Here’s one indicator that the two methods are fundamentally different: notice that in the Logistic Regression case, there is training involving Gradient Descent to minimize a cost function, right? But in the Naive Bayes case, the “training” is just an analytical computation not involving a cost function.

The fundamental data used in both cases is the same: the computed frequencies that a given word appears in a positive tweet or a negative tweet. But how that data is used to generate a prediction function is different.

arvyzukai · June 5, 2023, 6:20am

Hi @someone555777

To complement @paulinpaloalto answer with visuals here is the different approaches of the two (source):

logistic regression tries to find the line(boundary) that separates positive tweets from negative (hence Discriminative model)
naive bayes tries to find probability distributions where the positive and negative tweets are located (hence Generative model because you can simulate new points from the distributions).
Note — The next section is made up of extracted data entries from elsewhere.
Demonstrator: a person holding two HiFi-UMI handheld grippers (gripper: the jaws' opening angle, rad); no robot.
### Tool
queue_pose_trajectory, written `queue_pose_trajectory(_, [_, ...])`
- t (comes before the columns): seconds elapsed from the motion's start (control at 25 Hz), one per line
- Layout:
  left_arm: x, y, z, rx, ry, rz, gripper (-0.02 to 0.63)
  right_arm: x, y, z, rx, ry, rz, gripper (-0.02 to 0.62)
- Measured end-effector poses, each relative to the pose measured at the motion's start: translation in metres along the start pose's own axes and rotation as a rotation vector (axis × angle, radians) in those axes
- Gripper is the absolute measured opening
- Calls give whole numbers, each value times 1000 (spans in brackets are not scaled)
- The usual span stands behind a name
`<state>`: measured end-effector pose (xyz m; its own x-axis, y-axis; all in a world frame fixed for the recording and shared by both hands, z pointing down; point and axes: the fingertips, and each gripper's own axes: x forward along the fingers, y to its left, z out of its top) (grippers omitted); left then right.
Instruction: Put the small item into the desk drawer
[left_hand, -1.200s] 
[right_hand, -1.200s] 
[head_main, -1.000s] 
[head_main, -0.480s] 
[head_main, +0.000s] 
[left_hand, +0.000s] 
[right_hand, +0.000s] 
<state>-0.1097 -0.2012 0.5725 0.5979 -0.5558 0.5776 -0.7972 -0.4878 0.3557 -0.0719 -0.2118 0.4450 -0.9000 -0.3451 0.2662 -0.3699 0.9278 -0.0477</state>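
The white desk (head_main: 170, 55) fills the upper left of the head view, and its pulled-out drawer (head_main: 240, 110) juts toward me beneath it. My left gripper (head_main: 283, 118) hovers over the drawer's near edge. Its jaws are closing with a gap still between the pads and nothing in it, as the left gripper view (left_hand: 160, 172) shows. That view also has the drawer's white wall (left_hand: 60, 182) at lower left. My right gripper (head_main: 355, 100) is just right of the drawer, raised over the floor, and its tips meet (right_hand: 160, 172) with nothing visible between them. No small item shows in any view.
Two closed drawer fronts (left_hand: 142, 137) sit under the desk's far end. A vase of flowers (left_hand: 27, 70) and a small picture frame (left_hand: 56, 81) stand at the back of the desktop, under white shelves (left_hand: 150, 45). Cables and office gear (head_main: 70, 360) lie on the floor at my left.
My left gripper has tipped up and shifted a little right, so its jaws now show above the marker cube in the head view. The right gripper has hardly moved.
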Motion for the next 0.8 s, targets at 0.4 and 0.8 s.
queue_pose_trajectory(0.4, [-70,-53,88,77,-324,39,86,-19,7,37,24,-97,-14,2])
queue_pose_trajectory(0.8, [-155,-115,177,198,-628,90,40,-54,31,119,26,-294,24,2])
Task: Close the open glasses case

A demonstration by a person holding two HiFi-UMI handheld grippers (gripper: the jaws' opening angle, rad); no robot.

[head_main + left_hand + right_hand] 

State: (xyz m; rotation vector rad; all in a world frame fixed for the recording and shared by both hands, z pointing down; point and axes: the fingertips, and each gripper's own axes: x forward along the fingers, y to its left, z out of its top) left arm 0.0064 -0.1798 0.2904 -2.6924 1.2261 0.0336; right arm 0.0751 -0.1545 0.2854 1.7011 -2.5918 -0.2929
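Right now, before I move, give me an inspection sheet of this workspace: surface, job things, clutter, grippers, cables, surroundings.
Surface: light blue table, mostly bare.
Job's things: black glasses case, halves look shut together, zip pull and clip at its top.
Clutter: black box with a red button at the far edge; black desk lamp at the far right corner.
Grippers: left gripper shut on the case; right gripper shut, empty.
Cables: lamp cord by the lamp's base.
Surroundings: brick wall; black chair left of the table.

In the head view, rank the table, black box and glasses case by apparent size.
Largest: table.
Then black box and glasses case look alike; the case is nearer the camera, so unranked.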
They are the building blocks for later course material (we can think of logistic regression as a one layer neural network, and naive bayes as the simple example of more complex generative models).

Cheers

someone555777 · August 17, 2023, 10:26am

so, is Bayes a bit more exact, because it is not rudly dedicate the data, but gives propabilities, that are very similar to weights of words?

paulinpaloalto · August 17, 2023, 4:13pm

Sorry, but I don’t understand what you mean. “rudly” is not a word in English, which is the only language I speak. Maybe you meant “rudely”, but that doesn’t really make sense in context. Or maybe you meant “really”, but what does “really dedicate the data” mean?

I don’t know which method is “better” in any general sense and my guess is that it depends on the situation. If you have a problem you are trying to solve and are considering the two methods, try them both and see which one gives better results.

someone555777 · August 19, 2023, 4:37pm

Yes, I meant rudely, sorry. And in this context I meant that this dedication is enough simple and not enough accurate as Bayes. At least because Bayes gives more information about clasters due to propability distributions.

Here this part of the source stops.